— What this task involves —
Except for images, print the whole listing verbatim.

— Input data —
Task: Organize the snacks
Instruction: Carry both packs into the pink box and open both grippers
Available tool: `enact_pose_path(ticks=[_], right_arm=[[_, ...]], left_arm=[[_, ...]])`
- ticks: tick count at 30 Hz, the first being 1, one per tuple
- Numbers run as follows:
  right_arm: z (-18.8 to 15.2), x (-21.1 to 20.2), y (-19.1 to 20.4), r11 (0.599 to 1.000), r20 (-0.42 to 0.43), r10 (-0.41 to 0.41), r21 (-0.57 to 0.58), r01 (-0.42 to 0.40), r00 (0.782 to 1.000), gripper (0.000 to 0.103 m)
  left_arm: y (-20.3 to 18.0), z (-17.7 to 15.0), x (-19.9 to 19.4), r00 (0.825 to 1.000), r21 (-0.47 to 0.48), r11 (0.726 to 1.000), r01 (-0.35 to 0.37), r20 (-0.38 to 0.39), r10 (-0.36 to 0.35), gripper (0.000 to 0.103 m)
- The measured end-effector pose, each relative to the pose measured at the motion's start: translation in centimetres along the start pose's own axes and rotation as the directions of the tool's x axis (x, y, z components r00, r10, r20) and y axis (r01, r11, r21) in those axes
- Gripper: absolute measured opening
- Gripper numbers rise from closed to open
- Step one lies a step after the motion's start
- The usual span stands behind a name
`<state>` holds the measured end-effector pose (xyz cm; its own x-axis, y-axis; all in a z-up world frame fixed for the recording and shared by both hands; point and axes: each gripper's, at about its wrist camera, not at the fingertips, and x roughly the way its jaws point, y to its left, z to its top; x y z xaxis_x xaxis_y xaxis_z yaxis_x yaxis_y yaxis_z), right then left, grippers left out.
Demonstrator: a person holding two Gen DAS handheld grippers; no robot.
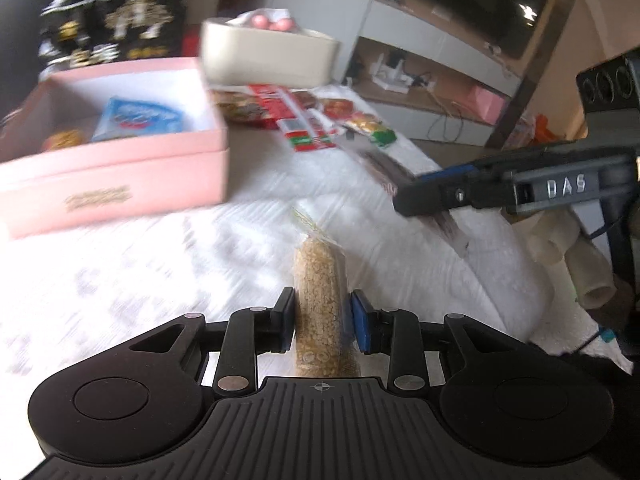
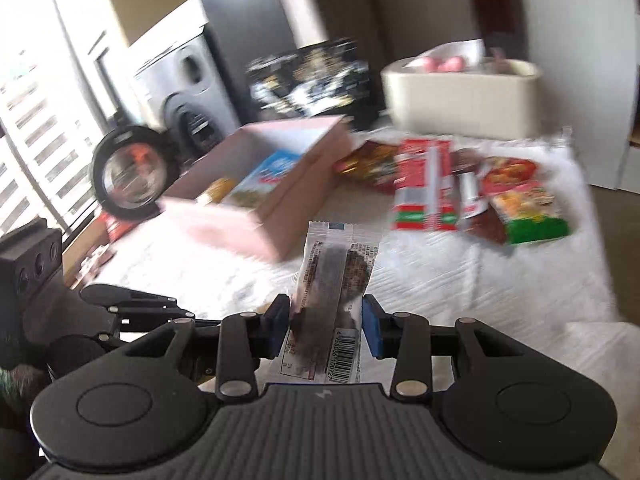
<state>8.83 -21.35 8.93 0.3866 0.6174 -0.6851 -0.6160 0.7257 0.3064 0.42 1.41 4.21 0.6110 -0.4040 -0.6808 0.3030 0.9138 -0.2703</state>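
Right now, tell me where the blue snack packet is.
In both wrist views the blue snack packet lies inside the open pink box, beside a golden snack, left of the loose red and green packets.

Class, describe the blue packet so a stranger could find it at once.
Find the open pink box on the white tablecloth. Look inside, on its white floor, where a golden snack also lies. The blue packet lies beside that snack, the only blue thing in the box.

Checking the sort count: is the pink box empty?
No, the pink box already holds a blue packet and a golden-brown snack beside it.
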Motion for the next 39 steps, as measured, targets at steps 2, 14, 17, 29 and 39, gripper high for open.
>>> enact_pose_path(ticks=[2,14,17,29,39], right_arm=[[-0.1,0.6,1.5,0.998,-0.036,0.046,-0.031,-0.047,0.998,0.038],[5.9,-1.0,10.3,0.961,0.085,0.149,-0.247,-0.124,0.985,0.038],[8.5,-1.2,11.5,0.959,0.156,0.137,-0.268,-0.091,0.978,0.038],[13.6,6.6,10.0,0.975,0.153,-0.061,-0.205,0.092,0.986,0.039],[12.5,15.1,6.6,0.99,0.016,-0.089,-0.104,0.091,0.996,0.039]], left_arm=[[0.8,-0.1,-2.4,0.999,-0.018,0.999,-0.028,0.029,0.029,0.034],[6.2,7.1,-12.6,0.89,-0.191,0.941,-0.281,0.314,0.33,0.034],[6.9,9.1,-13.2,0.867,-0.202,0.932,-0.302,0.348,0.356,0.034],[10.0,12.6,-3.5,0.886,-0.108,0.916,-0.387,0.234,0.401,0.035],[14.3,13.1,2.4,0.935,-0.133,0.94,-0.314,0.129,0.33,0.036]])
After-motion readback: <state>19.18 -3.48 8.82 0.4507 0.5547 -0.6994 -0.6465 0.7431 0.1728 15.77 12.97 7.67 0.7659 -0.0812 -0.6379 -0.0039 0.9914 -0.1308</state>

— Exercise result —
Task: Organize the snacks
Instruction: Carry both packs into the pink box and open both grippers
Available tool: `enact_pose_path(ticks=[_], right_arm=[[_, ...]], left_arm=[[_, ...]])`
- ticks: tick count at 30 Hz, the first being 1, one per tuple
- Numbers run as follows:
  right_arm: z (-18.8 to 15.2), x (-21.1 to 20.2), y (-19.1 to 20.4), r11 (0.599 to 1.000), r20 (-0.42 to 0.43), r10 (-0.41 to 0.41), r21 (-0.57 to 0.58), r01 (-0.42 to 0.40), r00 (0.782 to 1.000), gripper (0.000 to 0.103 m)
  left_arm: y (-20.3 to 18.0), z (-17.7 to 15.0), x (-19.9 to 19.4), r00 (0.825 to 1.000), r21 (-0.47 to 0.48), r11 (0.726 to 1.000), r01 (-0.35 to 0.37), r20 (-0.38 to 0.39), r10 (-0.36 to 0.35), gripper (0.000 to 0.103 m)
- The measured end-effector pose, each relative to the pose measured at the motion's start: translation in centimetres along the start pose's own axes and rotation as the directions of the tool's x axis (x, y, z components r00, r10, r20) and y axis (r01, r11, r21) in those axes
- Gripper: absolute measured opening
- Gripper numbers rise from closed to open
- Step one lies a step after the motion's start
- The usual span stands behind a name
`<state>` holds the measured end-effector pose (xyz cm; its own x-axis, y-axis; all in a z-up world frame fixed for the recording and shared by both hands; point and axes: each gripper's, at about its wrist camera, not at the fingertips, and x roughly the way its jaws point, y to its left, z to its top; x y z xaxis_x xaxis_y xaxis_z yaxis_x yaxis_y yaxis_z), right then left, grippers left out.
Demonstrator: a person holding two Gen DAS handheld grippers; no robot.
<state>8.83 -21.35 8.93 0.3866 0.6174 -0.6851 -0.6160 0.7257 0.3064 0.42 1.41 4.21 0.6110 -0.4040 -0.6808 0.3030 0.9138 -0.2703</state>
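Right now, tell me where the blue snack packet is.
In both wrist views the blue snack packet lies inside the open pink box, beside a golden snack, left of the loose red and green packets.

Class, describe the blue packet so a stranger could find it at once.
Find the open pink box on the white tablecloth. Look inside, on its white floor, where a golden snack also lies. The blue packet lies beside that snack, the only blue thing in the box.

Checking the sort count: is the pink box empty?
No, the pink box already holds a blue packet and a golden-brown snack beside it.
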Motion for the next 39 steps, as measured, targets at steps 2, 14, 17, 29 and 39, gripper high for open.
>>> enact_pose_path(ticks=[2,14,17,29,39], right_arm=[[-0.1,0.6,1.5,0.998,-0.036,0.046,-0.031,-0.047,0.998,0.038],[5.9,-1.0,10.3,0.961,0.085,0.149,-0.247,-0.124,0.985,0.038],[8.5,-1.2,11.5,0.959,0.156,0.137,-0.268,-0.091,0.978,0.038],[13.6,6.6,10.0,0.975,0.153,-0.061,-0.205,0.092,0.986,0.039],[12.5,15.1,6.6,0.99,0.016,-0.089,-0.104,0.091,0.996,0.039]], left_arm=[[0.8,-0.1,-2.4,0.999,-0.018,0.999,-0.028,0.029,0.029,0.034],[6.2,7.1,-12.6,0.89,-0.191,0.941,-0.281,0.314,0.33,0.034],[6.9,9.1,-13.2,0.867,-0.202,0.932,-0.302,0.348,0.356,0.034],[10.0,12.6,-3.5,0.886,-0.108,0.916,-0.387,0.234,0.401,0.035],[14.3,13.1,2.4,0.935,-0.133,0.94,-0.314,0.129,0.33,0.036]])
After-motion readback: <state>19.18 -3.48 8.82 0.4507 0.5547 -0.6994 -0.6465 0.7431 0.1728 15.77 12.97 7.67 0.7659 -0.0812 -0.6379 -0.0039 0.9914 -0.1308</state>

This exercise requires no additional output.